### WHAT YOU SHOULD DO
When the line containing "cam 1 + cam" is found in the data below, copy it and each line after it through the line containing "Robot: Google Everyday", exactly and with no others.

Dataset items
• • • • • • •
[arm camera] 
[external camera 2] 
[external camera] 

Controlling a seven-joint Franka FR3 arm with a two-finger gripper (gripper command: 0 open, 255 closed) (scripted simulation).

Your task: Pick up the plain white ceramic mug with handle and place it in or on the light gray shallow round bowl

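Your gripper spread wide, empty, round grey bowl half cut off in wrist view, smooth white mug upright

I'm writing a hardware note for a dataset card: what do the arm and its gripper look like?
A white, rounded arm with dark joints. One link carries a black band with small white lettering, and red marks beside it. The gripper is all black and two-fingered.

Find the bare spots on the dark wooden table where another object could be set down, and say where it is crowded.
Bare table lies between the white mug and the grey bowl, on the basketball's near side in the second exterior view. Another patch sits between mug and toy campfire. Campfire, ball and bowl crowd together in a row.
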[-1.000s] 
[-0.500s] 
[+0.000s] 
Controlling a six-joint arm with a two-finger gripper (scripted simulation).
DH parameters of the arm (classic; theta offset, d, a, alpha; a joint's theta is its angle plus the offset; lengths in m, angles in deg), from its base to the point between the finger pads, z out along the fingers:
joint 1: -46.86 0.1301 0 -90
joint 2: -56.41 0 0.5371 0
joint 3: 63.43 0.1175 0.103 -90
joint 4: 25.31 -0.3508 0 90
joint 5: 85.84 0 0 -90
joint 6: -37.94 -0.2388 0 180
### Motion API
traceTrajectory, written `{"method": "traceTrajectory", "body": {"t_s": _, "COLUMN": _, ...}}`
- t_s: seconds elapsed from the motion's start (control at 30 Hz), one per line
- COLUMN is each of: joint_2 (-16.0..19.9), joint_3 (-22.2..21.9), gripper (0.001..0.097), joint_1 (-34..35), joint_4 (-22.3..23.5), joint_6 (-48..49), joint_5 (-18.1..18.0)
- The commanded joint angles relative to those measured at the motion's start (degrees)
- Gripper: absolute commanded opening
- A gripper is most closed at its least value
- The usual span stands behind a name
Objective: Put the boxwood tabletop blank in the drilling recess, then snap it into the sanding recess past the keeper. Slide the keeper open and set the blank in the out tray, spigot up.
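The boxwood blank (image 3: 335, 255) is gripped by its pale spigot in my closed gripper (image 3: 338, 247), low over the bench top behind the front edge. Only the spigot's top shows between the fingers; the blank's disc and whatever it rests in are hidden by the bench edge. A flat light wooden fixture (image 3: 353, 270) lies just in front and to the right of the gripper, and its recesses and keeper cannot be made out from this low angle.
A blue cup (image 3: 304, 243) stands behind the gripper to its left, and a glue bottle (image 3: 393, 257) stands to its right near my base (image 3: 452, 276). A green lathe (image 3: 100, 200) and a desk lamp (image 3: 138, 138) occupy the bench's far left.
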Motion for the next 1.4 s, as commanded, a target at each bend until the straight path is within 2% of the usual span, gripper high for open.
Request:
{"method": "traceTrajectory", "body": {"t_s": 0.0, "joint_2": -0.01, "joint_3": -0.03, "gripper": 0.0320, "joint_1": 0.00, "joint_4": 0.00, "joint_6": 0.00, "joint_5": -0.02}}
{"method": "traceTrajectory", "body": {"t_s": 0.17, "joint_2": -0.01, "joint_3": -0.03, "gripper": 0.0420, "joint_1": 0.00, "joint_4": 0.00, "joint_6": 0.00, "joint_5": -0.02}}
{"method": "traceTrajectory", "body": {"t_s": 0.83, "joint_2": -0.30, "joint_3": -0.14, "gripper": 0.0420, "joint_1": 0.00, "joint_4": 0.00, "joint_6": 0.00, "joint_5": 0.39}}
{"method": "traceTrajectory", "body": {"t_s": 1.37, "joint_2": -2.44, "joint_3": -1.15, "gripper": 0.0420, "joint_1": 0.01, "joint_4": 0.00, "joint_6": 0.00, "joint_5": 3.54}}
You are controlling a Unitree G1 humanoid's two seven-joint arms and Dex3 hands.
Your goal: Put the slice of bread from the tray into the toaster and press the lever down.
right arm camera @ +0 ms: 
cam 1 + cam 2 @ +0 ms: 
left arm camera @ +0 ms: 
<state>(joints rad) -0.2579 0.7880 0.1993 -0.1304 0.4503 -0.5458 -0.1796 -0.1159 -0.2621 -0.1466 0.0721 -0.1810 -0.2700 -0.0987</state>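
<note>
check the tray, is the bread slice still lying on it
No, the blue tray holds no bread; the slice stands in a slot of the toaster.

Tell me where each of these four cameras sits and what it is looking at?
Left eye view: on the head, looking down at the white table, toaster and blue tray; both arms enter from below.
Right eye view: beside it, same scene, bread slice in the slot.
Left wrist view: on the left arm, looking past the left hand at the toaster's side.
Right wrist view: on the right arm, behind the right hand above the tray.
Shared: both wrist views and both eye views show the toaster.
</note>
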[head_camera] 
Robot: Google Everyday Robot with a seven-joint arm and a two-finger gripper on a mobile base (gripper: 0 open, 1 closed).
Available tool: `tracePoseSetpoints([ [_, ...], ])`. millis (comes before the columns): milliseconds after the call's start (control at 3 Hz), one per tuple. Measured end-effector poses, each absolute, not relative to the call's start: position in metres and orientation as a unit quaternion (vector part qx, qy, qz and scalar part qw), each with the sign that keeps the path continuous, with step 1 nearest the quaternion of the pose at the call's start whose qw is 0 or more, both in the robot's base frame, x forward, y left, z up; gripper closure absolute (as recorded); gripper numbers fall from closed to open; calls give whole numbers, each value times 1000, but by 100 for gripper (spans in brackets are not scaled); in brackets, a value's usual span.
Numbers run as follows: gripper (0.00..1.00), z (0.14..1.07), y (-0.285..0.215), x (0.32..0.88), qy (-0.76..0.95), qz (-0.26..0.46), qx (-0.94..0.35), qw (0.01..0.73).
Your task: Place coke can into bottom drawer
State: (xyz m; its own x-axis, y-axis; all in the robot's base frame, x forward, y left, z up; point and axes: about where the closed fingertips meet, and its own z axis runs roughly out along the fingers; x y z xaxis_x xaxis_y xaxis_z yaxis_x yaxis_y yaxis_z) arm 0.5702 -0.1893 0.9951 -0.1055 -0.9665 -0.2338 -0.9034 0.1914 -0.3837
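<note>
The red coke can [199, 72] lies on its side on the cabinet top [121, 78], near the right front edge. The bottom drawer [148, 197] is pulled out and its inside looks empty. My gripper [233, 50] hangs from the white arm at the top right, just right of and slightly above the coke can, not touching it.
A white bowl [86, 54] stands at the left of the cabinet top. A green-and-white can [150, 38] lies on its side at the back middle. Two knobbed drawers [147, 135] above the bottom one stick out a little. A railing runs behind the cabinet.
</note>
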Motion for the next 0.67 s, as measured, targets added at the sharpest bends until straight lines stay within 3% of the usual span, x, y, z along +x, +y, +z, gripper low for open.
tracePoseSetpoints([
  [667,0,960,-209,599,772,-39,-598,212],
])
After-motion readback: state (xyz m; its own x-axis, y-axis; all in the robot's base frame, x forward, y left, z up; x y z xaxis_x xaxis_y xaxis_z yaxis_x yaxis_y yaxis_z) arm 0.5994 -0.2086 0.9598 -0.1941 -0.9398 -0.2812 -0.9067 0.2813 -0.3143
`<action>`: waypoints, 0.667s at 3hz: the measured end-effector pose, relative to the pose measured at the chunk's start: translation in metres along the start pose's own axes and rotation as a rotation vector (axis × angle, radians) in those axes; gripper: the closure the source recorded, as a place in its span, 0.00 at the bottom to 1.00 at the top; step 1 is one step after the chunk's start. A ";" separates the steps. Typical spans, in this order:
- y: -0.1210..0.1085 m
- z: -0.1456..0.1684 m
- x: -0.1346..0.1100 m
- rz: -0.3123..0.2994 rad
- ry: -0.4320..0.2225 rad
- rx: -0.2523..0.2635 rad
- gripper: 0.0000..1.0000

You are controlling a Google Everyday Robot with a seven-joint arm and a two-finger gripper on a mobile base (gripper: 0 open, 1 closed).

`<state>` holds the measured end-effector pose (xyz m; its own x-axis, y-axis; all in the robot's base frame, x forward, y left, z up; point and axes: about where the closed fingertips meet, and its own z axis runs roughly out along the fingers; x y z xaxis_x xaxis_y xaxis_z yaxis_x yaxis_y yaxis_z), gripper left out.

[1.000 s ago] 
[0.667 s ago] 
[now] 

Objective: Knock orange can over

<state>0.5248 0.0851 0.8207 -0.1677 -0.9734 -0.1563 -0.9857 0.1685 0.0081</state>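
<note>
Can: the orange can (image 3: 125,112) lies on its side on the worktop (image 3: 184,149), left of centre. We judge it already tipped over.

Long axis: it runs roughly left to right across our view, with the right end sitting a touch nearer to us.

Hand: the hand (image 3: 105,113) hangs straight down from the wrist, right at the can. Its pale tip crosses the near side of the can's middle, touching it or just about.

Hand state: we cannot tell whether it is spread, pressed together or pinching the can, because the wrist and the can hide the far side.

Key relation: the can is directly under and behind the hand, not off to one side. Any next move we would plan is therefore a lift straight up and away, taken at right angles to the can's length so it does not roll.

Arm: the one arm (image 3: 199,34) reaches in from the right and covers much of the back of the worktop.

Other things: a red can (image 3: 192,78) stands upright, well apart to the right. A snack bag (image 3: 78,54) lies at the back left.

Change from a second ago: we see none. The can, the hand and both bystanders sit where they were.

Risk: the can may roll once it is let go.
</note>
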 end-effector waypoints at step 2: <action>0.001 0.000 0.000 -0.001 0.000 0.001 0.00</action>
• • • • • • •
### ANSWER TO THE PROBLEM
cam 1 + cam 2 @ +0 ms: 
left arm camera @ +0 ms: 
<state>(joints rad) -0.2579 0.7880 0.1993 -0.1304 0.4503 -0.5458 -0.1796 -0.1159 -0.2621 -0.1466 0.0721 -0.1810 -0.2700 -0.0987</state>
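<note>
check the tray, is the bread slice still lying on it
No, the blue tray holds no bread; the slice stands in a slot of the toaster.

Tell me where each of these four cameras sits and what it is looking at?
Left eye view: on the head, looking down at the white table, toaster and blue tray; both arms enter from below.
Right eye view: beside it, same scene, bread slice in the slot.
Left wrist view: on the left arm, looking past the left hand at the toaster's side.
Right wrist view: on the right arm, behind the right hand above the tray.
Shared: both wrist views and both eye views show the toaster.
</note>
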[head_camera] 
Robot: Google Everyday Robot with a seven-joint arm and a two-finger gripper on a mobile base (gripper: 0 open, 1 closed).

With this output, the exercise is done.